Creating a Transparent PNG from a Scanned Image

One of the many parts of my sketchnoting process that I took from Mike Rohde’s Sketchnote Handbook is scanning the finished sketch in black and white and adding colour to the image later.

Adding colour usually means using Photoshop or Paint.Net to separate the image into two (or sometimes more) layers. The top layer contains the inked drawing and the bottom layer will contain the colour, so that the finished image looks like the colour was applied first and the ink on top.

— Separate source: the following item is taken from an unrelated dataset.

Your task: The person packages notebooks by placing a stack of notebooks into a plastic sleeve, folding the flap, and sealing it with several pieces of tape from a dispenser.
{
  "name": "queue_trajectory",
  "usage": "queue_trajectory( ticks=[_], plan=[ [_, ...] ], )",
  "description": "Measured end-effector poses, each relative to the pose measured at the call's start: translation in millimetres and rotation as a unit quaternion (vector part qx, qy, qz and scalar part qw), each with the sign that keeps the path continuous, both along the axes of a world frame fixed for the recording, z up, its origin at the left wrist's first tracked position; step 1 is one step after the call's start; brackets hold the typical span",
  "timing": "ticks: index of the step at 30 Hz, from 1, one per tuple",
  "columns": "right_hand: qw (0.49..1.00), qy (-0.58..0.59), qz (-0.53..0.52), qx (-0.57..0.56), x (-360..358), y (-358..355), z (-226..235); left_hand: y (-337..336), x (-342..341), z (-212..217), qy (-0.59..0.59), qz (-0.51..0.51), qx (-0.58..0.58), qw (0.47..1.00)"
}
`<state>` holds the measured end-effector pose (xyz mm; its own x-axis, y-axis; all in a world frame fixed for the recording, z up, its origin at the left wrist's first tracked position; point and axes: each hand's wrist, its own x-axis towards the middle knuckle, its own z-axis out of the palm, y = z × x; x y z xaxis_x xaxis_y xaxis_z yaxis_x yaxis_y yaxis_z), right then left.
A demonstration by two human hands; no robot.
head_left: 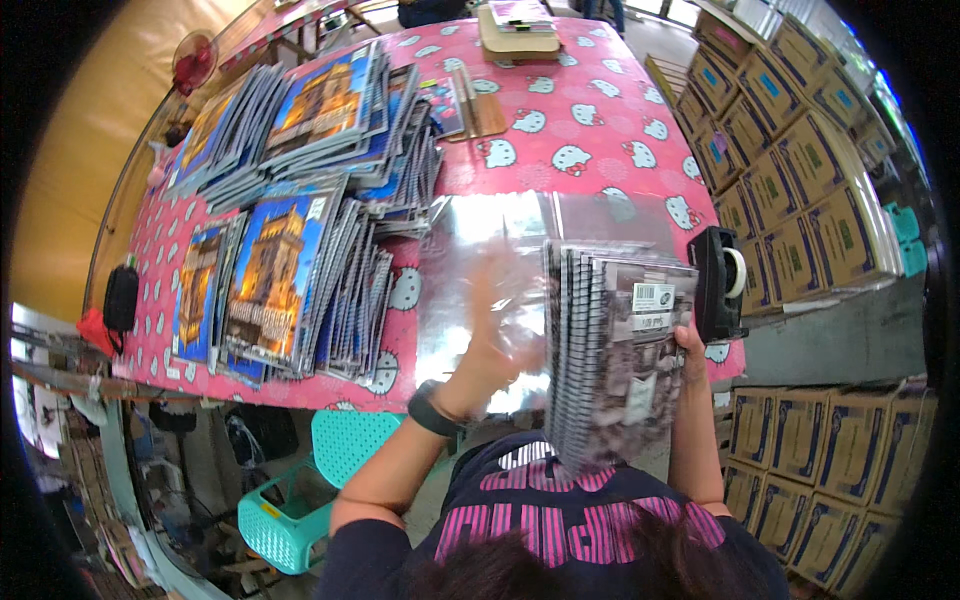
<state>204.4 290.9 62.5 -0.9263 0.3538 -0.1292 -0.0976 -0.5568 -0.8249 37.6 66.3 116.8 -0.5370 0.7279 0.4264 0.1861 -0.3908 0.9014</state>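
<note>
A stack of spiral notebooks (635, 350) with grey photo-like covers stands tilted at the near edge of the table, wire bindings toward the left. My right hand (690, 345) grips its right side, thumb on the front cover. To the left of the stack, my left hand (492, 345), with a dark band on the wrist, is over clear plastic sheeting (450, 270). Motion smears its fingers, so I cannot tell whether they hold the plastic. Just right of the notebooks sits a black tape dispenser (715, 285) with a roll of tape.
Piles of blue-covered spiral notebooks (270, 270) fill the table's left side. A pink patterned cloth (550, 125) covers the table. Brown cartons (790, 210) are stacked along the right. A green plastic stool (285, 520) stands below the table's near edge, and a red fan (195, 65) at far left.
</note>
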Motion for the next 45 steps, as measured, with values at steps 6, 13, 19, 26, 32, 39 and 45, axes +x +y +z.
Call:
queue_trajectory(
  ticks=[6,13,19,26,32,39,45],
  plan=[
    [0.991,0.018,-0.065,0.112,-11,-12,-3,12,-15,-58,-0.231,-0.013,0.025,0.972],
    [0.961,-0.045,-0.026,0.270,5,-29,-70,-13,20,-133,-0.159,0.042,-0.124,0.979],
    [0.912,0.043,-0.027,0.407,-9,-28,-63,-4,9,-110,0.043,0.062,-0.185,0.980],
    [0.928,-0.088,0.040,0.361,-19,-24,-68,5,9,-119,-0.188,0.104,-0.246,0.945],
    [0.724,-0.312,-0.174,0.590,-11,66,-87,52,-44,-122,-0.346,0.033,-0.203,0.915],
    [0.507,-0.367,-0.277,0.729,-11,63,-131,70,-55,-134,-0.367,0.044,-0.314,0.874],
    [0.545,-0.332,-0.311,0.704,-9,64,-104,70,-61,-130,-0.329,0.060,-0.343,0.878]
  ],
)
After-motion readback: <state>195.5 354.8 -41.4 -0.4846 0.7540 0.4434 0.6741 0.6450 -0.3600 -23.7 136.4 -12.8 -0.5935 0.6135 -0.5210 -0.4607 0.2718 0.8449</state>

To make this work, the ink layer needs to have the white background made transparent. This is a painful, general purpose algorithm for a paint program to do - using a magic wand selection - but can be done more easily by a specific program. Coincidentally, like one what I wrote :)


using System.Drawing;
using System.Drawing.Imaging;
using System.IO;

namespace transpng
{
	class Program
	{
		static int Main(string[] args)
		{
			if (args.Length == 0)
			{
				System.Console.WriteLine("transpng <filename>");
				return 1;
			}

			string filename = args[0];

			if (!File.Exists(filename))
			{
				System.Console.WriteLine("File \'{0}\' does not exist", filename);
				return 1;
			}

			using (Image fromFile = Image.FromFile(filename))
			{
				using (Bitmap bitmap = new Bitmap(fromFile))
				{
					bitmap.MakeTransparent(Color.White);

					string newName = Path.Combine(Path.GetDirectoryName(filename), 
							Path.GetFileNameWithoutExtension(filename) + "_transparent" + Path.GetExtension(filename));

					if (File.Exists(newName))
						File.Delete(newName);

					bitmap.Save(newName, ImageFormat.Png);
				}
			}

			return 0;
		}
	}
}

This simple console app takes the name of an image file as an argument, changes the background colour to transparent and then saves it again with a new suffix so that the original file is left in tact.